Of the four Vedas, the first three are considered specially important and are collectively called the Trayi vidya. This is because these three are indispensable for the performance of sacrifice or yaga. The hymns of the Rgveda, totalling 10,424 mantras are distributed over one thousand suktas (hymns) that are divided into ten Mandalas. These Rks are used in the chanting of Sastras or invocatory prayers in honour of deities like Indra, Agni, Varuna, etc. and in the uttering of yajyas and puronuvakyas at the times of actual offerings. The Yajus formulae in prose, refer to the details of the performance of the various istis and yagas and to the process of pressing Soma juice, etc. While collecting the pressed Soma juice in different cups or grahas for different gods, the Rk hymns set to music called Samans are sung. These Saman chants are called stotras. Both sastras and stotras (in Rks and Samans respectively) are in praise of the qualities and characteristics of various deities for whom the grahas are collected. The priests who handle these three Vedas and perform the rituals connected with these are respectively called Hotr , Adhvaryu and Udgatr. Besides these, there is the Brahma who is to monitor the entire sacrificial rituals and is supposed to be well-versed in the functions of the other three categories of priests. Each one of these four priests have three assistants, forming four ganas or groups. Thus the Hotr-gana includes (1) Hotr, (2) Maitravaruna, (3) Acchavaka (4) Gravastut. The Adhvaryu-gana consists of (1) Adhvaryu, (2) Pratiprasthatr, (3) Nestr and (4) Unnetr. The Udgatr-gana comprises of (1) Udgatr, (2) Prastotr, (3) Pratihartr and (4) Subrahmanya. The Brahma-gana includes (1) Brahma, (2) Brahmanacchamsin, (3) Agnidhra and (4) Potr.

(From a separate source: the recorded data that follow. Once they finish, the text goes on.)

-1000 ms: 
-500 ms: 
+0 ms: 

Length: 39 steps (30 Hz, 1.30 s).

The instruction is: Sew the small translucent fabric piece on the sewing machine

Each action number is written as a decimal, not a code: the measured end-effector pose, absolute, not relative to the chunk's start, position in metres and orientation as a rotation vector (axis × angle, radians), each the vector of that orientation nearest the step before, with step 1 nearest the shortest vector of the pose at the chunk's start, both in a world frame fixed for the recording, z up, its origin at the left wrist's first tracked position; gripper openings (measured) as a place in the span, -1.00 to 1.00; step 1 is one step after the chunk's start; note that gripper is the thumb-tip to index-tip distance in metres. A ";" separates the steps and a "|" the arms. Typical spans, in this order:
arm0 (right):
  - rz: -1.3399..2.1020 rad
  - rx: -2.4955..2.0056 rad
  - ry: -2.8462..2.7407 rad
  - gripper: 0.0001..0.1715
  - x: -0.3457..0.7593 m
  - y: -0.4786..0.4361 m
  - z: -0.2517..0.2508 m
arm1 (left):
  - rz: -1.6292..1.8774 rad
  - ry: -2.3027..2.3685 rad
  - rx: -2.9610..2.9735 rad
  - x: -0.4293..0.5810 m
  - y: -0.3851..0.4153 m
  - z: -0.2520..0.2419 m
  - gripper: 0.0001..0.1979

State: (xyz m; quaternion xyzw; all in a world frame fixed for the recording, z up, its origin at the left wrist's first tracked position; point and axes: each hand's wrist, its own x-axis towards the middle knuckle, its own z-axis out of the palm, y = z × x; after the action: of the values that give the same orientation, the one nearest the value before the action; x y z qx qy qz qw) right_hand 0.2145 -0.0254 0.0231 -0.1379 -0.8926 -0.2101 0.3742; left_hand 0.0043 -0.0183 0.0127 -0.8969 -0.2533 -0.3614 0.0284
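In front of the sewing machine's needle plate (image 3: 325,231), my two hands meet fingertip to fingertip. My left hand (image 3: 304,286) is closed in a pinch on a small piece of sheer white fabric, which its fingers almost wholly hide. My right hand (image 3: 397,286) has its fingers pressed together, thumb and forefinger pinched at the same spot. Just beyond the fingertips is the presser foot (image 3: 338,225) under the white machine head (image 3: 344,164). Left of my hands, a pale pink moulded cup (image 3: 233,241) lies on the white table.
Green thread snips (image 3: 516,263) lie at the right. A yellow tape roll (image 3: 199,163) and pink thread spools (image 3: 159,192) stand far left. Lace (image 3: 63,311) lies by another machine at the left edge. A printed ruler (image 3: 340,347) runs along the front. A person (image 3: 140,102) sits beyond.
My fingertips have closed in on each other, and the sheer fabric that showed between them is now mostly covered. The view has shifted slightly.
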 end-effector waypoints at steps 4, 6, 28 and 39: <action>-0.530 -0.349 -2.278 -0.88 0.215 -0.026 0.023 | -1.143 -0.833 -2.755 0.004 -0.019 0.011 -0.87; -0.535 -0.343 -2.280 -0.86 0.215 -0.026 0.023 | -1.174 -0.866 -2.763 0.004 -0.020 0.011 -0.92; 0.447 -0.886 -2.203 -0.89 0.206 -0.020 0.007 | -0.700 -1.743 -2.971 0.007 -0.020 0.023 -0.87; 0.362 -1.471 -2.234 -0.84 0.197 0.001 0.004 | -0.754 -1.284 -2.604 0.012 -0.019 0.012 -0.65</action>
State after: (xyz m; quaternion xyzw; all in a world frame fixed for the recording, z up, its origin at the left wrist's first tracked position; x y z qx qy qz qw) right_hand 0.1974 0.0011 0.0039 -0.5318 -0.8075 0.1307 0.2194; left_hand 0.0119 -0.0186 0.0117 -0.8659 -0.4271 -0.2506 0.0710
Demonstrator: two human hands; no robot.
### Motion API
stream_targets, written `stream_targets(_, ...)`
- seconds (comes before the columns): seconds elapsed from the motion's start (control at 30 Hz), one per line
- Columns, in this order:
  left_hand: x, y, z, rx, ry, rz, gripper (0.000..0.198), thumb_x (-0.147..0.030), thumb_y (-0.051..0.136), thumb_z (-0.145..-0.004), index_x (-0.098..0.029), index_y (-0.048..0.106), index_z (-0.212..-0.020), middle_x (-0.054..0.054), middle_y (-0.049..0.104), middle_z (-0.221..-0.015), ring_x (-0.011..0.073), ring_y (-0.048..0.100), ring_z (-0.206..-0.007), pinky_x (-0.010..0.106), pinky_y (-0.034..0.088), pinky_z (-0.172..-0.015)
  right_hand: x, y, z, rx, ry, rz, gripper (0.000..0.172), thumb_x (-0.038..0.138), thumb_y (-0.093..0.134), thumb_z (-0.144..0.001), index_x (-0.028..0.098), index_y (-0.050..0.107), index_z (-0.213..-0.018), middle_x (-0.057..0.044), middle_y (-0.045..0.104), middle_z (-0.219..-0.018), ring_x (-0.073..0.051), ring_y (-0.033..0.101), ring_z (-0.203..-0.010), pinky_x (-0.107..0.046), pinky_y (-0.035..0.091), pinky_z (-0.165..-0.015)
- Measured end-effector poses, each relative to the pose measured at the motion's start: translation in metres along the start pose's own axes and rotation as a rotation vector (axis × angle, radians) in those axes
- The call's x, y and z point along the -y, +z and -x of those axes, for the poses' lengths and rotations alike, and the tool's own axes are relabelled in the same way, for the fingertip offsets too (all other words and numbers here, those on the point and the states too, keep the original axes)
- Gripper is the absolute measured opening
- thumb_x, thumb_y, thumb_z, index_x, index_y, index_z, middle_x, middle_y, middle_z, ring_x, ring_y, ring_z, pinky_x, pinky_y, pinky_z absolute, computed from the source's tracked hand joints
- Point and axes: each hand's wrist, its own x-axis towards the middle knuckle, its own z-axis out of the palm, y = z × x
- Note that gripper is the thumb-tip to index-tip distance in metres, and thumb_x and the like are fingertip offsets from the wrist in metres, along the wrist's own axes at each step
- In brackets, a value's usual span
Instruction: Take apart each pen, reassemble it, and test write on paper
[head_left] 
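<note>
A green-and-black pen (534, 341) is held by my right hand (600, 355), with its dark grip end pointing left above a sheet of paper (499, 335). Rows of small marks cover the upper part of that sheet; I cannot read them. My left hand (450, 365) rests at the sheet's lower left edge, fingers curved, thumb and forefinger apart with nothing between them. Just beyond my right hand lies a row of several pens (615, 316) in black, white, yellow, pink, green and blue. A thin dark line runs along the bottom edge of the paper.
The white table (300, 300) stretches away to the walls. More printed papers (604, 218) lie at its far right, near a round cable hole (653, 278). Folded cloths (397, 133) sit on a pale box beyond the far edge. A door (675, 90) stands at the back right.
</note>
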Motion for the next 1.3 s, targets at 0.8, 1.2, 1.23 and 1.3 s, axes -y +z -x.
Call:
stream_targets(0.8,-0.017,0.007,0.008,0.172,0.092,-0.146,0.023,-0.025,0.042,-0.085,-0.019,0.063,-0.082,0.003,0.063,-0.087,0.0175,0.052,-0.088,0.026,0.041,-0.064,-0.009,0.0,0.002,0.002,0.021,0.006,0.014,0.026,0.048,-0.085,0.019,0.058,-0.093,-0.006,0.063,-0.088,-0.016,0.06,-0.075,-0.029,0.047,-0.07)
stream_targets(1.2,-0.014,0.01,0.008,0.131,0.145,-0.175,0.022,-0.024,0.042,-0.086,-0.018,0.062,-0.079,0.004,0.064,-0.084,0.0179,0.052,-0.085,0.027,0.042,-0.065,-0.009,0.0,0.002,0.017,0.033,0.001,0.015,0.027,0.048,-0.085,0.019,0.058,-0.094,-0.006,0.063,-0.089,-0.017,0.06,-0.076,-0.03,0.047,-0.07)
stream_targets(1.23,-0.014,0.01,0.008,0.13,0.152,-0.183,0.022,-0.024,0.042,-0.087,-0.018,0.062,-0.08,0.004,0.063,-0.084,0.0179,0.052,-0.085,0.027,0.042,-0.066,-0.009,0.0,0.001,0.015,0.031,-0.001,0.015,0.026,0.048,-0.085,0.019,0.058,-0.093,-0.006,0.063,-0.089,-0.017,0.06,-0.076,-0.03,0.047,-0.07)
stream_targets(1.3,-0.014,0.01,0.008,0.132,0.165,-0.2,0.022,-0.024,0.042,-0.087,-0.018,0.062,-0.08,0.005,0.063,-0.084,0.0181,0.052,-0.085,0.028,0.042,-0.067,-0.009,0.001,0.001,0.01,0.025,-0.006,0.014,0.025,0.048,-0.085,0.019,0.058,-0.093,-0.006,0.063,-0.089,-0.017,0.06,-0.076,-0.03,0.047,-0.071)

The Yajurveda, which is most important from the point of view of sacrifice, is concerned with the techniques of conducting the yagas and its Brahmana parts explain the rationale behind each one of the technical details. The priest handling the Yajus part is called Adhvaryu denoting his role in the adhvara or sacrifice. The Yajurveda has two main divisions, namely the Sukla or white and the Krsna or black. There are three sakhas or schools of recitation of the Krsna-Yajurveda, called the Kathaka, the Maitrayaniya and the Taittiriya. The Brahmana portions of the first two are not available now. The Taittiriya Sakha has two divisions of Mantra and ,Brahmana but they are not exclusively of Mantras and Brahmanas respectively. There is an intermixture of the two and that is perhaps the reason for its being named Krsna or black.